Optimisation objectives in Pilot3

AUTHOR: Luis Delgado

Airlines’ objectives for the operations of their flights, as defined in their flight policies, are translated into operational Cost Indexes (CIs). The Cost Index represents the ratio between cost of time and cost of fuel, hence a CI of zero in the Flight Management System will operate the flight minimising the fuel usage, and setting the CI to the maximum possible value will operate the aircraft minimising the time required for the route. Therefore, modifying the Cost Index allows crew to explore trade-offs between fuel and delay.

However, with this approach, CI quickly becomes a proxy to manage the flight in order to meet airline’s objectives (which go beyond fuel and delay).

So, What do airlines want to ultimately manage?

After the Advisory Board meeting held in London, it was clear that airlines monitor many different indicators that should be considered during their operations: fuel cost, passenger missed connections, reactionary delay, etc., but after further analysis it was agreed that the relevant objectives can be reduced to only two:

  1. Cost: which is a complex objective built from the aggregation of three key performance indicators (KPIs):
    1. cost of fuel,
    2. cost of IROPS for passenger disruptions, including hard and soft passenger costs (considering connecting and non-connecting passengers), and
    3. other costs, which account for extra crew and maintenance costs, but most importantly for reactionary costs.
  2. On-Time Performance (OTP): which is considered as a binary variable of achieving on-time performance (i.e., arrival delay ≤ 15 minutes or not)

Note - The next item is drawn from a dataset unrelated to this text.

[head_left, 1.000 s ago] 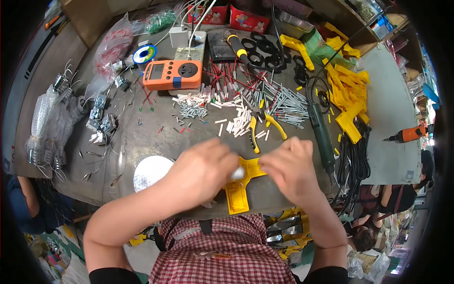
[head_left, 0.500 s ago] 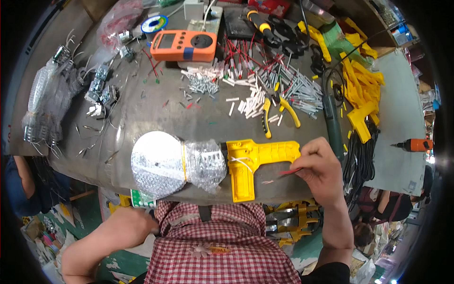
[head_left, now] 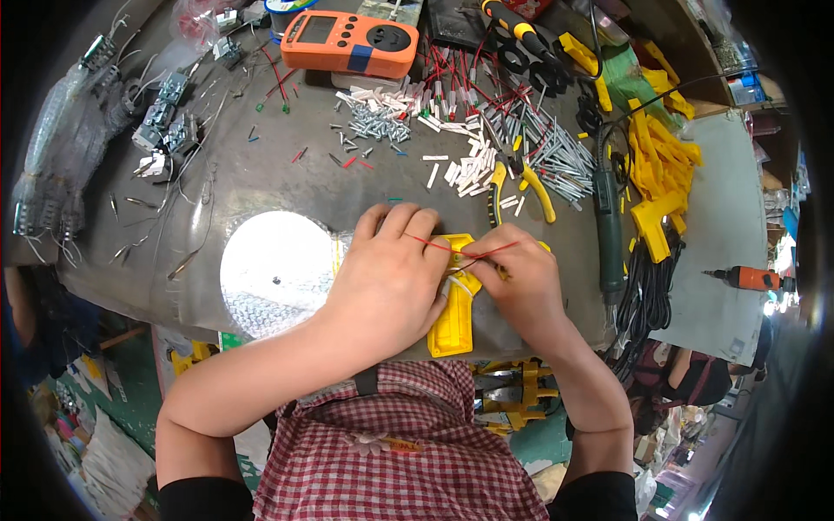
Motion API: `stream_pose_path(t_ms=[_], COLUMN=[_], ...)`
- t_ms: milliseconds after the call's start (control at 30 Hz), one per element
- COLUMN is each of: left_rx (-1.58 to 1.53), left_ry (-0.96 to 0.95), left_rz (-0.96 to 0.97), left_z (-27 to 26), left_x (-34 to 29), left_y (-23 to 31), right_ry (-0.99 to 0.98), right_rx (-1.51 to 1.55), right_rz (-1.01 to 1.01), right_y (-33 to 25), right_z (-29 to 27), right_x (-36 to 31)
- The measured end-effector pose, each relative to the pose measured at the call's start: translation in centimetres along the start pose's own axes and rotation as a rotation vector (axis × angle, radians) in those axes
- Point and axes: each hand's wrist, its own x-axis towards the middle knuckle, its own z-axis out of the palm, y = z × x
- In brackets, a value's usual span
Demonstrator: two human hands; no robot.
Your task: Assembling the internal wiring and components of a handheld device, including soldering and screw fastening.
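Observation:
My left hand (head_left: 387, 276) is bent over the joint between a round silver disc in bubble wrap (head_left: 274, 260) and a yellow plastic handle shell (head_left: 450, 330). Its fingers are closed, their tips hidden, so what they pinch cannot be made out. At the shell's right arm, my right hand (head_left: 521, 276) closes in a pinch on thin red wire (head_left: 470, 253). The wire stretches across to the left fingers, one end lying over them. A short white wire (head_left: 461, 285) shows inside the shell, whose upper part is mostly covered by both hands.
Beyond the hands lie yellow-handled pliers (head_left: 537, 193), white sleeves (head_left: 473, 169), screws (head_left: 378, 124) and metal rods (head_left: 552, 161). An orange multimeter (head_left: 350, 43) stands at the back. On the right are a green-handled tool (head_left: 610, 226), yellow shells (head_left: 656, 156) and black cable (head_left: 647, 300).
My left hand has come up from beside my lap onto the wrapped disc and shell. My right hand has moved left over the shell with the red wire. The view has shifted slightly.

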Motion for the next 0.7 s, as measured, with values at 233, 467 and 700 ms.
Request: stream_pose_path(t_ms=[233,467,700], left_rx=[-0.350,-0.460,-0.509], left_ry=[0.070,0.120,0.144], left_rz=[-0.016,-0.074,-0.069], left_z=[-0.4,-0.2,-0.3], left_x=[-0.6,-0.6,-0.7], left_y=[-1.7,-2.0,-2.2], right_ry=[-0.114,-0.101,-0.007], right_rx=[-0.192,-0.104,0.137], right_rz=[-0.065,-0.041,0.313], right_y=[-1.5,-0.5,-1.5], right_z=[-0.5,-1.8,-3.7], right_x=[1.1,0.4,-1.9])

Therefore, from an optimisation point of view, two objectives (cost and OTP) should be considered.

But, How do I estimate the cost?

This is one of the hard parts of the estimation of the impact of different alternative trajectories: How to accurately estimate the expected cost (fuel and cost of the delay) incurred by flights?

Cost of fuel is simple based on expected fuel usage, but for the cost of delay, a hierarchical view will be developed.

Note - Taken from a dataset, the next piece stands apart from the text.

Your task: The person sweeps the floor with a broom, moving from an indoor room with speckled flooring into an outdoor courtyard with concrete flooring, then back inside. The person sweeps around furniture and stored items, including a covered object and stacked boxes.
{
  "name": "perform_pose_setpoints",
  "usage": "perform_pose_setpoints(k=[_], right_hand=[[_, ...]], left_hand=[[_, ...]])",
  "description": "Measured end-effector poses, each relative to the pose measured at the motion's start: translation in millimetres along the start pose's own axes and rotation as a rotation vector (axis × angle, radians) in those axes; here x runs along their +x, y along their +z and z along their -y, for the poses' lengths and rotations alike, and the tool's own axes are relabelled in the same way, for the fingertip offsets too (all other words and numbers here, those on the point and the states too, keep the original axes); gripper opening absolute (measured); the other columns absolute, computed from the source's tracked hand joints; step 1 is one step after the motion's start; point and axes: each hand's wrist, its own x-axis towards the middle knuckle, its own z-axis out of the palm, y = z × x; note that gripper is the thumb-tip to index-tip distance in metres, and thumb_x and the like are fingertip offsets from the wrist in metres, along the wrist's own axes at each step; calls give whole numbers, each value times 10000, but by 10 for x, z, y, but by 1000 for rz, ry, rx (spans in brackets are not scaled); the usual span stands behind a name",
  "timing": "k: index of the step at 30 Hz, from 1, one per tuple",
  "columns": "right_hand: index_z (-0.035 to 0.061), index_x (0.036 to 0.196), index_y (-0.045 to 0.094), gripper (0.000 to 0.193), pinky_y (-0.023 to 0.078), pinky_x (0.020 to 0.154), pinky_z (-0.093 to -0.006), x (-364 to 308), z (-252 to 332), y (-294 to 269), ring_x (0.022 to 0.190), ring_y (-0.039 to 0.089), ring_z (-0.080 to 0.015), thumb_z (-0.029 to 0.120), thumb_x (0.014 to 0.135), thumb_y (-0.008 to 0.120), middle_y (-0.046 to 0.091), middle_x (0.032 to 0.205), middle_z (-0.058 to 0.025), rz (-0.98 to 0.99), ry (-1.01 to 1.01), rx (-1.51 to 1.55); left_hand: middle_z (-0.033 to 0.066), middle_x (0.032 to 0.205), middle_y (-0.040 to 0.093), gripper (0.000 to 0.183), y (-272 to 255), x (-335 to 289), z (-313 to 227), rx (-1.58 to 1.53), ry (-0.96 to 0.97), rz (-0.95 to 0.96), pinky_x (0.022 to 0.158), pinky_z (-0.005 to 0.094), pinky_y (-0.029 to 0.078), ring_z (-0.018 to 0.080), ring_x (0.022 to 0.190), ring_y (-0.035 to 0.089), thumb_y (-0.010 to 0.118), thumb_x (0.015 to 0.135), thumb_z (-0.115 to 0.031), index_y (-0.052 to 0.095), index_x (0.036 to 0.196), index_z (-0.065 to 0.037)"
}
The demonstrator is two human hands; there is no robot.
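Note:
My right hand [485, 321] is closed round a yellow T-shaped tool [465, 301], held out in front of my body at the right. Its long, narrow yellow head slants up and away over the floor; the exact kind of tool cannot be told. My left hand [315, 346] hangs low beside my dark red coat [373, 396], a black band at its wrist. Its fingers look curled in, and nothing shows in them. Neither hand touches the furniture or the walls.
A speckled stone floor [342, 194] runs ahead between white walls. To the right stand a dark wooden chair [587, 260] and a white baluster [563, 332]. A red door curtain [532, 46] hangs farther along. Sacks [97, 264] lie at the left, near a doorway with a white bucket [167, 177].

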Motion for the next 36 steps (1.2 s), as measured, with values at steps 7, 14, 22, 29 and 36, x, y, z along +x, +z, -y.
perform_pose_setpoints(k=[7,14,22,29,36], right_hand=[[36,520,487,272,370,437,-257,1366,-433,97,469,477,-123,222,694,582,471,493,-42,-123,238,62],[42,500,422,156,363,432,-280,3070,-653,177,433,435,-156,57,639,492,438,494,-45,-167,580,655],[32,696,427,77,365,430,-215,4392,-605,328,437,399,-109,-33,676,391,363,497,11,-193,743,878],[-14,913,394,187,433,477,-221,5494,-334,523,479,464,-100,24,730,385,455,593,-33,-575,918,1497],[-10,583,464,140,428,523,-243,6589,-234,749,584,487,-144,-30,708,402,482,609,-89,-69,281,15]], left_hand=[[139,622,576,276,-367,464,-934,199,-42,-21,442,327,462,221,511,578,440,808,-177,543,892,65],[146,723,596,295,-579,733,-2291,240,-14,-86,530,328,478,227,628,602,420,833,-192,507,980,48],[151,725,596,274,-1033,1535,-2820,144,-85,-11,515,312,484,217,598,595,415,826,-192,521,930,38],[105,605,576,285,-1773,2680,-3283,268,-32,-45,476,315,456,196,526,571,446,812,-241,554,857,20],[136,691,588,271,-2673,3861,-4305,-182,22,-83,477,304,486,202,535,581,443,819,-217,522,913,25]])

At the highest level, cost can be divided into cost of fuel, cost of IROPs and other costs. Then these costs can be further disaggregated into individual costs components, which might require low-level indicators to be estimated (e.g., number of passengers claiming compensation due to Regulation 261, or minutes of reactionary delay).  This estimation of low-level indicators is the objective of the Performance Indicator Estimator in Pilot3 (see our previous blog here) for more information.

Then, Which trade-offs can be considered?

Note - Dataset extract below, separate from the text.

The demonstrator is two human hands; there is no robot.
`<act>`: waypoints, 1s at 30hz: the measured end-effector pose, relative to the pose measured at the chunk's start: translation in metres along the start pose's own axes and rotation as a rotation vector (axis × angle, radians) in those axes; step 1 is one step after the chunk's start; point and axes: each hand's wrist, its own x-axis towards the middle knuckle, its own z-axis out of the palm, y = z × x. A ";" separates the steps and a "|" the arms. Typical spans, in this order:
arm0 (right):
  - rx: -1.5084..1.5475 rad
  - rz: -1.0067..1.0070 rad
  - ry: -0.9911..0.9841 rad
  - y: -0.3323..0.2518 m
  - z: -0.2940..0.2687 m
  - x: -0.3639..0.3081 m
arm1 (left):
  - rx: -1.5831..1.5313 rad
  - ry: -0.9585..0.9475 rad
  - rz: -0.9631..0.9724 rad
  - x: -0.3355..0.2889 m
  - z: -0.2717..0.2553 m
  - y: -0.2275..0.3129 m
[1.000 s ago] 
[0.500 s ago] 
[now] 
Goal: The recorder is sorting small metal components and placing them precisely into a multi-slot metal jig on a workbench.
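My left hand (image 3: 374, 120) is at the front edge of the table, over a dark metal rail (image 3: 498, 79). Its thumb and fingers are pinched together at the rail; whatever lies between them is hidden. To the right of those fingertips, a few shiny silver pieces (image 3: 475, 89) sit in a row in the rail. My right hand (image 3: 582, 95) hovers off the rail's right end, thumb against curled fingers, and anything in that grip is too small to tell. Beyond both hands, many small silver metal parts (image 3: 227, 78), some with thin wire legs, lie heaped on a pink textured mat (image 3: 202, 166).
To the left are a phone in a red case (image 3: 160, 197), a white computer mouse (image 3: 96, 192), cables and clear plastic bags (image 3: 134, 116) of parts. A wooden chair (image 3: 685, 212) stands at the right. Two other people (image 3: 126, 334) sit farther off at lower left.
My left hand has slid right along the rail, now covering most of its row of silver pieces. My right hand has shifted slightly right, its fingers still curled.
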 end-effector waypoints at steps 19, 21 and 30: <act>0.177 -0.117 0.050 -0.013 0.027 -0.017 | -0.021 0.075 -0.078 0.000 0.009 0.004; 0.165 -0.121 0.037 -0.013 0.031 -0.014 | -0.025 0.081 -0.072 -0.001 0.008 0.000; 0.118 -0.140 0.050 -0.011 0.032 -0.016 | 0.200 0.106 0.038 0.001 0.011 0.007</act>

Airlines (and crew) should try to minimise their total cost when modifying their trajectory (e.g., speeding up), but in some cases a trade-off between reaching OTP and incurring in a higher expected total cost (e.g., due to higher fuel consumption), or having an overall expected lower cost but not achieving OTP (e.g., not speeding up, being a bit late but saving fuel) could arise. Pilot3 will try to compute this information to present these alternatives to the pilot.

The figure below shows an example of cost as a function of the arrival delay. If the flight tries to reach OTP, the cost is high as a significant amount of fuel is required. The minimum cost is obtained with some delay at arrival, even if OTP is not achieved. Note how these cost functions could present discontinuities as for example, high increment in cost can arise if a group of passengers miss their connection if the arrival delay is higher than some specific values.

Finally, in some instances the sub-cost components could present trade-offs between them, with a statistically equivalent total cost. For example, having a higher fuel cost but a lower IROPs cost.

These trade-offs require Pilot3 to consider a multi-objective optimisation framework. More details on this will be presented in a follow-up blog entry!

A note on uncertainty

Finally, the second difficult part of estimating the performance of different trajectories alternatives is the consideration of uncertainty (e.g., will my flight get stuck at a holding at arrival? How long is my taxi-in going to be? What is the weather ahead?). All these uncertainties should be considered in the model and a dedicated module has been added in Pilot3 architecture. This will be further explained in a dedicated new blog in the future.

Pilot3 considers that airlines seek to minimise their expected cost (apart from the OTP objective). As a consequence, Pilot3 will focus on the optimisation of the expected objective function, providing solutions which would produce the best outcome in average: the optimiser will be risk-neutral.